→ Instructions to follow
Reproduce the listing that follows so that each line matches the original exactly.
------------------------------
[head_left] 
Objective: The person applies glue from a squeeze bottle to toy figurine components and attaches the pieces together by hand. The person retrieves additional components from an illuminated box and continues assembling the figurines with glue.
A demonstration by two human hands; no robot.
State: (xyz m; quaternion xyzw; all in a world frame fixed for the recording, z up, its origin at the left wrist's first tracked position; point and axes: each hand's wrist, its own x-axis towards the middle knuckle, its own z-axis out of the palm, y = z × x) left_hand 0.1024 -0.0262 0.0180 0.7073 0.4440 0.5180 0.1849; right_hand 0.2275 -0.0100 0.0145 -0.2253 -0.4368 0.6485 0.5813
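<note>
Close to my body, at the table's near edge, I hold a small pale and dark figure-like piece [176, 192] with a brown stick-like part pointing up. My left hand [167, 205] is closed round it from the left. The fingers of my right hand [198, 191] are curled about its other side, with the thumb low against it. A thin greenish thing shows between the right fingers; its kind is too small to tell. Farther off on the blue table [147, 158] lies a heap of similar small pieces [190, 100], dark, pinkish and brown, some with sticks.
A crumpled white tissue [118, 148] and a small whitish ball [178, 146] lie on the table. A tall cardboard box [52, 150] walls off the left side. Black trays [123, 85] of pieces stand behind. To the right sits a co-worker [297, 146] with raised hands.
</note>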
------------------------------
→ Written answer
[head_left] 
Objective: The person applies glue from a squeeze bottle to toy figurine components and attaches the pieces together by hand. The person retrieves additional components from an illuminated box and continues assembling the figurines with glue.
A demonstration by two human hands; no robot.
State: (xyz m; quaternion xyzw; all in a world frame fixed for the recording, z up, its origin at the left wrist's first tracked position; point and axes: each hand's wrist, its own x-axis towards the middle knuckle, its own z-axis out of the palm, y = z × x) left_hand 0.1024 -0.0262 0.0180 0.7073 0.4440 0.5180 0.1849; right_hand 0.2275 -0.0100 0.0145 -0.2253 -0.4368 0.6485 0.5813
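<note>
Close to my body, at the table's near edge, I hold a small pale and dark figure-like piece [176, 192] with a brown stick-like part pointing up. My left hand [167, 205] is closed round it from the left. The fingers of my right hand [198, 191] are curled about its other side, with the thumb low against it. A thin greenish thing shows between the right fingers; its kind is too small to tell. Farther off on the blue table [147, 158] lies a heap of similar small pieces [190, 100], dark, pinkish and brown, some with sticks.
A crumpled white tissue [118, 148] and a small whitish ball [178, 146] lie on the table. A tall cardboard box [52, 150] walls off the left side. Black trays [123, 85] of pieces stand behind. To the right sits a co-worker [297, 146] with raised hands.
</note>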

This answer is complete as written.